Even if you follow best practices, there are still factors out of your control. The CA you have pinned to could unexpectedly change the path they issued from, making it difficult or impossible to get a replacement certificate when your current cert expires. The keys you have pinned could become weak (such as when the industry moved from 1024- to 2048-bit keys, a risk which technically can be accounted for, but requires even more expertise).
Self-inflicted HPKP pain is not just a conceptual threat. Smashing Magazine was inaccessible for four days when they renewed their certificate using a new key which had not been pinned. Luckily their web host had retained a copy of their old private key, allowing them to issue a new certificate from it and fix the error. Things would have been much worse for them if that key had been deleted or lost.
The ability to misconfigure or otherwise screw-up HPKP has always been known-risk and concern. Browsers accounted for this risk by objecting risky configurations. For example, if you do not provide a backup pin, or set an excessively long max-age (the time period for obeying the settings), the browser would not enforce the HPKP settings to avoid common screw-ups.
But now many industry experts, including authors of the RFC, are pointing to other risks in using the mechanism and say HPKP is a mistake.
The problem is not that HPKP can’t provide security value. In the DigiNotar attack, it prevented attackers from MITM-ing Gmail connections – which would have been disastrous if it had been successful. The problem is that HPKP locks websites in and constricts the Web PKI.
Ryan Sleevi, one of Google’s engineers working on TLS, and one of the authors of the HPKP RFC, stressed the bigger picture issues with HPKP. “The choice to pin doesn’t just affect one [website], but the whole ecosystem,” Sleevi said, referencing the challenge of dis-trusting CAs due to websites that have pinned their certs and rely on them being accepted by browser.
Sleevi went as far to write that HPKP “harms the ecosystem more than helps,” and that he “actively discourages it now.” Chris Palmer, another co-author of the HPKP RFC, also said that making it an internet standard was a mistake.
In reality, the threats that HPKP defends against – CA compromise and unauthorized issuance – are not applicable to the majority of the internet. Widely deploying trusted certs from a compromised CA would lead to quick detection of the breach, and only the world’s most popular sites would warrant the effort required for a targeted attack.
This means that the number of sites that should use HPKP number in the hundreds – but making it an IETF standard has made it accessible to millions. While no one is putting a gun to a web admin’s head and shouting “pin those keys, dammit!” there is a desire to avoid giving users the ability to make such mistakes.
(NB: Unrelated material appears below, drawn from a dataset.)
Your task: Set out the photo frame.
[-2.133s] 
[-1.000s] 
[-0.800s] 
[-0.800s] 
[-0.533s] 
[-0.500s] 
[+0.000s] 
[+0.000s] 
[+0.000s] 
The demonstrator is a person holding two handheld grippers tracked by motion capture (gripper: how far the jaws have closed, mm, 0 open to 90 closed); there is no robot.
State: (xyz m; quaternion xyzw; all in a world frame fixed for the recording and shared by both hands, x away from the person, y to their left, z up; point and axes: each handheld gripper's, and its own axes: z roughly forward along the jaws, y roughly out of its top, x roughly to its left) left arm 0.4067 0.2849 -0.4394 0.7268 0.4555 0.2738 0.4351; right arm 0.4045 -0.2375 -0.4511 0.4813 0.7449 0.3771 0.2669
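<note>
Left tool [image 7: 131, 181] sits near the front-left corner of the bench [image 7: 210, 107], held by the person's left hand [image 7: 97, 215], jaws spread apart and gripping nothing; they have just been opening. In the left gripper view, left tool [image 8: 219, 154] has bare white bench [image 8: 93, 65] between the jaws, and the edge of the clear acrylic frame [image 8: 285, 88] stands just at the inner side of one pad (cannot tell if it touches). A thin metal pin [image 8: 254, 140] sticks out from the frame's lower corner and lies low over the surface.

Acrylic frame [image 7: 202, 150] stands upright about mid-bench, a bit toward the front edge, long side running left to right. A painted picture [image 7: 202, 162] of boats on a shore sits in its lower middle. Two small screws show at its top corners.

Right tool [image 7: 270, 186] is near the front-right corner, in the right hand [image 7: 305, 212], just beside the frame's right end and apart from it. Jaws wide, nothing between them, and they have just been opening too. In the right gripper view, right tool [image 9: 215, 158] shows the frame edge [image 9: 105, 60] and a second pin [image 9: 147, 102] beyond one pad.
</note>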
Scott Helme, a researcher who frequently covers TLS topics, started this new denouncement of HPKP with his article, I’m Giving Up on HPKP.
— Troy Hunt (@troyhunt) August 24, 2017
In that post, he describes some other risks of HPKP – such as the ability of an attacker to purposefully deploy HPKP as a way to DoS your website. Helme pointed out that other mechanisms – such as Certificate Transparency – can provide similar benefits without the risk.
Ivan Ristic, the creator of SSL Labs, was one of the first industry leaders to express concern over HPKP. In 2016, Ristic wrote, “I have a confession to make: I fear that HTTP Public Key Pinning (HPKP, RFC 7469)—a standard that was intended to bring public key pinning to the masses—might be dead.” He continued on, expressing the same fear that “it’s too difficult and too dangerous to use.”
I agree with what Helme, Ristic, Sleevi, Palmer, and Hunt have said. HPKP is too complicated, risky, and quite frankly, unnecessary for the internet-at-large.